I recently wrote about one word that can bring you beyond happiness–usefulness. It’s a word I focus on as a centerpiece in my life. I want to deliver on that sentiment here with something I hope you’ll find useful, an important framework that I’ve created and applied to my life, and one that equally contributes to going beyond “mere happiness.” I call it the 2P framework. It consists of just two words (both starting with “P”), and while neither of the Ps stand for “Powerful”, one most certainly could.
So what are the two P’s?
Purpose and Process.
More specifically, going beyond happiness and feeling extra useful comes from living with purpose and loving the process.
First, purpose. I recently wrote about the power of purpose, how a new study has shown us that living and working with a sense of purpose leads to a longer life and greater engagement, motivation, and retention at work. I wrote about how you can uncover your purpose by asking a number of introspective questions like “What are your superpowers?” or “What are your values and beliefs?”
Having a purpose to steer towards, like your North Star, is potent beyond measure. It provides instant perspective and helps you focus on what matters at work and in life. It is the profound “Why.”
But alone, it’s not enough.
That’s where the second P, Process, comes in.
I’ve worked with coaching clients who did a terrific job at articulating their higher-order, lofty purpose, kept it out in front of them, and steered towards it. But sailing by that North Star alone isn’t enough to keep you from crashing into the rocks.
I’ve seen all too often where, even with the purpose held high, people forget to fall in love with the process, the nitty-gritty, day-to-day work it takes to live and realize that purpose. The day-to-day reality of what they spend their time on grinds them down, and they fall out of love or lose sight of their purpose. They get off course.
A lofty purpose must be accompanied by a love of the process it takes to get there.
I have observed in TV interviews that Nick Saban, coach of the college football powerhouse the University of Alabama Crimson Tide, deflects the importance of goals and talks instead about focusing on the process (as the goals will be achieved if the team’s adhering to the process). I’ve also observed in TV interviews that Tom Brady, six-time Super Bowl champion for the New England Patriots, talks about falling in the love with the process–the day-to-day grind of practicing fundamentals that makes him so great.
You must learn to love the process on the path to purpose.
I do, and it works.
As an entrepreneur, speaker, writer, and coach, I know my purpose is to help others become the best version of themselves. To be–of use. To inspire someone, every day.
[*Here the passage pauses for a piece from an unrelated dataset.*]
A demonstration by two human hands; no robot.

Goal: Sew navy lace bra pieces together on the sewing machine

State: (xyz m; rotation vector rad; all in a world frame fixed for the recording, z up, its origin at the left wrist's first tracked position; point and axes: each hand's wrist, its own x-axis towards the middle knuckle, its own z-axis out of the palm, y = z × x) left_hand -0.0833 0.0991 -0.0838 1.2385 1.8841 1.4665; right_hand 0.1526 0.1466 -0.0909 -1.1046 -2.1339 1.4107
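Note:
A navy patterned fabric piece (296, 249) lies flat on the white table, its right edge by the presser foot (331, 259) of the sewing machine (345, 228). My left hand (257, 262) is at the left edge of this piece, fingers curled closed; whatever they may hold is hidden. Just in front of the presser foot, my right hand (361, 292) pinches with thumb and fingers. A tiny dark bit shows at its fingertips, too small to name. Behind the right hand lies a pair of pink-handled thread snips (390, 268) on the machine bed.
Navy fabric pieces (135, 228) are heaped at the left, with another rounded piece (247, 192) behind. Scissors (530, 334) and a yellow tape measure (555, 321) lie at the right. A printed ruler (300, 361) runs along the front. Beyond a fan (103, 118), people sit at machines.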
I also know that requires a process, one I’ve learned to fall in love with for what it is–my path to purpose. Even on the days it wears on me.
My process (when I’m not on the road keynoting) is to get up and research and write for this column or for my books and blog while my brain is at its best. I crank away, with only a brief break for lunch, then I exercise in the afternoon each day to refresh and recharge. I return to work after my workout, finish up what I was writing, and then work on preparations for future keynotes, workshops, or coaching sessions.
I find myself putting in even more hours than when I was in the corporate world, but the upper end of the 2P framework, the Purpose, keeps me driven throughout the day, when I might otherwise feel burned out. I know that I’m creating content with the spoken and written word that will be of service to my fellow human (in service of my purpose).
I reframe those moments when I feel ground down, remembering that it leads me to my purpose, which leads me to love those moments. They’re all part of the process.
You can do the same. Discover and articulate your purpose at work (and in life). To fall in love with the process, your daily work at work, means you’ll have to cut out the non-value-added work (which you should be doing anyway). It doesn’t mean you have to love every minute and everything you do at work–it’s about reframing your entire day as a process you love that puts you on the path to your broader purpose.
So in case you’ve always understood and liked the idea of working with purpose but felt it was too “airy,” try grounding it with a process that you come to love and that gets you there.
I think you’ll find something beyond happiness, and usefulness too–meaning, fulfillment, and joy.